Als de manager en de ondernemer dan toch echt twee verschillende rollen en twee verschillende persoonlijkheden zijn, is de vraag wat hun onderlinge verhouding is. Kwekkeboom, Van Gent, Smeets en Veldhoen zijn het erover eens dat ondernemerschap bij voorkeur hand in hand moet gaan met management. Tridion-oprichter Van Gent verwijst naar de opkomst en ondergang van de 'nieuwe economie'. “De dotcoms die nu op het kerkhof liggen, zijn ten onder gegaan aan te veel ondernemerschap en te weinig management.
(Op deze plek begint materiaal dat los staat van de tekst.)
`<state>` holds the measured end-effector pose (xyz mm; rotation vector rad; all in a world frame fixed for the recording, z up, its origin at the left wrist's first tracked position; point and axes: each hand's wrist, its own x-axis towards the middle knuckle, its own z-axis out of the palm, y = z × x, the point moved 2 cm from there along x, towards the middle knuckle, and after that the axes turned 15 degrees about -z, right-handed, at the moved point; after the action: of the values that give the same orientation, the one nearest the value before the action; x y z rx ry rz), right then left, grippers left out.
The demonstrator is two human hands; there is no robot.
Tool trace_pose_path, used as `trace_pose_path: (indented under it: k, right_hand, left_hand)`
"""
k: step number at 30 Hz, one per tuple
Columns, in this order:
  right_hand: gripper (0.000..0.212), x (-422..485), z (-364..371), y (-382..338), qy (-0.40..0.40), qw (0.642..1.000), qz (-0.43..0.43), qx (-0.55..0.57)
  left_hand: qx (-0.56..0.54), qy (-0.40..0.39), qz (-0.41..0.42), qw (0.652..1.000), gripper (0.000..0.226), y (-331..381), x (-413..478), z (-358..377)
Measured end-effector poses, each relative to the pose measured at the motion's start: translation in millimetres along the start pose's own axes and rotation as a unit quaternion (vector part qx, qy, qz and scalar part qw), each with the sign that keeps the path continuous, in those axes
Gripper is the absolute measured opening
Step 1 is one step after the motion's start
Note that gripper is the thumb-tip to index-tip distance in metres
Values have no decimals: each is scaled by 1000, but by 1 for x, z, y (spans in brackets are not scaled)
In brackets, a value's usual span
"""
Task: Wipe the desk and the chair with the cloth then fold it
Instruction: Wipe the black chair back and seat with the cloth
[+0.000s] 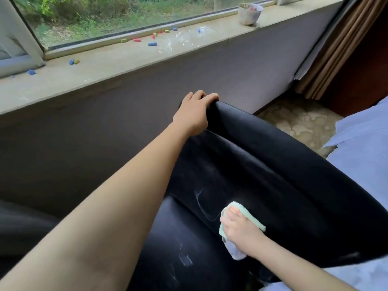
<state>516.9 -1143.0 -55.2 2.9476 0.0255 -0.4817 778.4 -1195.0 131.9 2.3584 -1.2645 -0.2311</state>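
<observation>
A black leather chair (273,164) fills the middle and lower right, its backrest facing me. My left hand (194,112) grips the top edge of the backrest, fingers curled over it. My right hand (241,229) holds a bunched pale green and white cloth (249,217) and presses it against the lower part of the backrest, near the seat. Faint smear marks show on the leather left of the cloth. The desk is not in view.
A stone window sill (126,66) runs across the top, scattered with small coloured pieces and a pot (249,13) at the right. Below it is a grey wall. A brown curtain (340,49) hangs at the right, above patterned floor (300,122). Light blue fabric (365,148) lies at the right edge.
</observation>
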Motion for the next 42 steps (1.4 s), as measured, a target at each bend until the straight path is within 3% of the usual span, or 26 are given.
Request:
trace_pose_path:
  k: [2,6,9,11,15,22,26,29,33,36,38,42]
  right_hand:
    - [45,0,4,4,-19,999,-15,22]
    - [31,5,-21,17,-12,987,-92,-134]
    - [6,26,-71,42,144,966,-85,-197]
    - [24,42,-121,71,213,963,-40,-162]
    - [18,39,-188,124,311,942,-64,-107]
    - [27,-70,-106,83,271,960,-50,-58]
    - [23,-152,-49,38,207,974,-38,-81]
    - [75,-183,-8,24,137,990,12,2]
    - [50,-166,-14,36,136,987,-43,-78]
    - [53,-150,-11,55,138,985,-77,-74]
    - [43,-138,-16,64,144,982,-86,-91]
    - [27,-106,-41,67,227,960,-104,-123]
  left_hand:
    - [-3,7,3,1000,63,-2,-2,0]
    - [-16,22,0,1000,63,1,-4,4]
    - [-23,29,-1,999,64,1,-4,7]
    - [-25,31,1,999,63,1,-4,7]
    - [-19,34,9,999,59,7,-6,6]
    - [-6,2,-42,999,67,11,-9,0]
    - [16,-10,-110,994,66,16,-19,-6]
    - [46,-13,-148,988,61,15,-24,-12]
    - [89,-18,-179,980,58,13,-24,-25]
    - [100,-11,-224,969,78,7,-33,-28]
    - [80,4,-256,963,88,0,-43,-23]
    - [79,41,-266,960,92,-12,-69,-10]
Gewoon even vergeten dat al het geld dat je uitgeeft ook ergens moet worden verdiend.” Nu de beurs weer eens duidelijk heeft gemaakt dat de bomen niet tot in de hemel groeien, lijkt het voor ondernemers verstandig om hun 'teveel aan stabiliteit' te compenseren met wat 'risicomijdend gedrag' van anderen. Dus meer adviezen inwinnen en klankborden zoeken. Kwekkeboom koppelt het aan de ontwikkelingsfasen die een bedrijf doormaakt: “In de ene fase ben je gericht op de toekomst, probeer je kansen en risico's in te schatten, neem je ver reikende beslissingen. Typisch het werk van ondernemers. In de andere fase ben je bezig met het hier en nu, moet je de cijfers op orde brengen, het bedrijf klaarmaken voor de toekomst. Typisch taken voor managers.” Of zoals Veldhoen zegt: “Ondernemen is dromen én managen.”